SEC Issues Further Crypto Asset Security Guidance, Addresses Broker-Dealer Physical Possession and Asset Pairs Trading

December 23, 2025

On December 17, 2025, the staff in the SEC of Trading and Markets (Staff) issued a statement expressing its views on how a broker-dealer can maintain physical possession of a crypto asset security it carries for the account of a customer for purposes of complying with the Customer Protection Rule, Securities Exchange Act (SEA) Rule 15c3-3(b)(1).1 The same day, the Staff supplemented its FAQs on Crypto Asset Activities and Distributed Ledger Technology with new Q&As addressing crypto asset trading and settlement activities involving national securities exchanges (NSEs) and alternative trading systems (ATSs).2 Commissioner Hester Peirce posed a number of related questions to solicit feedback regarding NSE and ATS trading.3

How Can a Broker-Dealer Maintain Physical Possession of Crypto Asset Securities?

A broker-dealer that takes the following measures will be deemed to have “physical possession” of a fully paid or excess margin security of a customer that is a crypto asset security:

  • maintain full access to the crypto asset security and the ability to transfer that asset on the relevant distributed ledger technology — in other words, the broker-dealer has access to the private keys necessary to sign transactions on the relevant blockchain for the crypto asset security4
  • establish and enforce written policies and procedures aligned with industry customs to protect against access to private keys
  • establish and enforce written policies and procedures to identify and assess potential risks of the distributed ledger technology and associated network prior to undertaking the asset and at continuous intervals after
  • establish and enforce written policies and procedures that (i) identify steps the broker-dealer will take if certain events occur that could affect the firm’s possession of crypto asset securities, including blockchain malfunctions, 51% attacks, hard forks, or airdrops; (ii) allow for the broker-dealer to comply with a lawful order as to seizing, freezing, burning, or prevention of transfer of the crypto asset securities; and (iii) allow for the transfer of the crypto asset securities held by the broker-dealer to a trustee or similar person in the event the broker-dealer can no longer continue or self-liquidates

Additionally, a broker-dealer does not have possession of a crypto asset security if it is aware of any material security or operational problems related to the distributed ledger technology and associated network used to access and transfer the asset or is aware of risks associated with custody of the asset.

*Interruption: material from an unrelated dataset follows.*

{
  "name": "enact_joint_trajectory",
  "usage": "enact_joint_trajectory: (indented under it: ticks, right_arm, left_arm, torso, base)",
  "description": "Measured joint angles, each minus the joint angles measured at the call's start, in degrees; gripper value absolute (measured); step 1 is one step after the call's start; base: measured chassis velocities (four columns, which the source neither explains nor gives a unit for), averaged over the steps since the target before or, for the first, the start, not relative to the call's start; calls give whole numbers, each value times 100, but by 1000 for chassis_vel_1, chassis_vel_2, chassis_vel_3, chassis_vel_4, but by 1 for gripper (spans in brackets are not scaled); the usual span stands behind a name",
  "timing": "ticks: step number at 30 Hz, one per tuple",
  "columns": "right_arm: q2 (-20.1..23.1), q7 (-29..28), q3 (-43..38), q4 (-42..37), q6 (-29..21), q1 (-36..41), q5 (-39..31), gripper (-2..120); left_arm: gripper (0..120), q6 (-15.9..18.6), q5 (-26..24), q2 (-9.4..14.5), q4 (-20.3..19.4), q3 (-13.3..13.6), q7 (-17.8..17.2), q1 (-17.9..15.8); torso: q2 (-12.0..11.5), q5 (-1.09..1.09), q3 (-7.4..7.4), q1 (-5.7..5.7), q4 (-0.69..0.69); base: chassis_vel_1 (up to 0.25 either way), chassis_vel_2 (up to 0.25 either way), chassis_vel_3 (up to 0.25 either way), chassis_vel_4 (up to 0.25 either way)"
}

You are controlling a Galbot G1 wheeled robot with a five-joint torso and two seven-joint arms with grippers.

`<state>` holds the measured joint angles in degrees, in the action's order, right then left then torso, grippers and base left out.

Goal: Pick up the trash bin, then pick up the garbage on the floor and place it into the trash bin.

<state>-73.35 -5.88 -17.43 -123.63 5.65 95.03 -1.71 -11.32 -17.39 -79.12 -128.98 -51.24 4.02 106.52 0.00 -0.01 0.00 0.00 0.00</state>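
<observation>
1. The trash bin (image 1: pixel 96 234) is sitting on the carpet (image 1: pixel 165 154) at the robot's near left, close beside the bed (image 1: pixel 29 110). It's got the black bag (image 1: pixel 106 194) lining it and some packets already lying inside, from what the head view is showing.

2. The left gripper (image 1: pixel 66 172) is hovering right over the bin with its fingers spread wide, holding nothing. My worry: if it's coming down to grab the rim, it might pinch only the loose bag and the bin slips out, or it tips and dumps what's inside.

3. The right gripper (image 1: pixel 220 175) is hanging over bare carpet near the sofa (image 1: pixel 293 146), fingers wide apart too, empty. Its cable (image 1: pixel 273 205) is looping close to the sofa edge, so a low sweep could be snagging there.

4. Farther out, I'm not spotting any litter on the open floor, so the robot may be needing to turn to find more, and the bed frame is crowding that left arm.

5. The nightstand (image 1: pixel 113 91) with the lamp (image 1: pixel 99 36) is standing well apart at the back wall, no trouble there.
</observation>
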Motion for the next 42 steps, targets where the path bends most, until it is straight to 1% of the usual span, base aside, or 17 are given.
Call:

What Is Different From Previous SEC Staff Custody Guidance?

In May 2025, the Staff expressed views only on how a broker-dealer could establish “control” of a crypto asset security that is a fully paid or excess margin security of a customer for purposes of SEA Rule 15c3-3(b). The guidance was silent on the question of how a broker-dealer could maintain “physical possession” of any such crypto asset security.5 The May guidance noted that the Staff would not object to a broker-dealer establishing “control” if the crypto asset securities are held at a qualifying control location under SEA Rule 15c3-3(c), such as a federal bank.

The SEC’s 2020 Special Purpose Broker Dealer Statement,6 which is set to expire soon, permit limited-purpose broker-dealers to custody crypto asset securities. The new guidance expands the path for broker-dealers that are not special-purpose broker dealers to engage in activities in crypto asset securities.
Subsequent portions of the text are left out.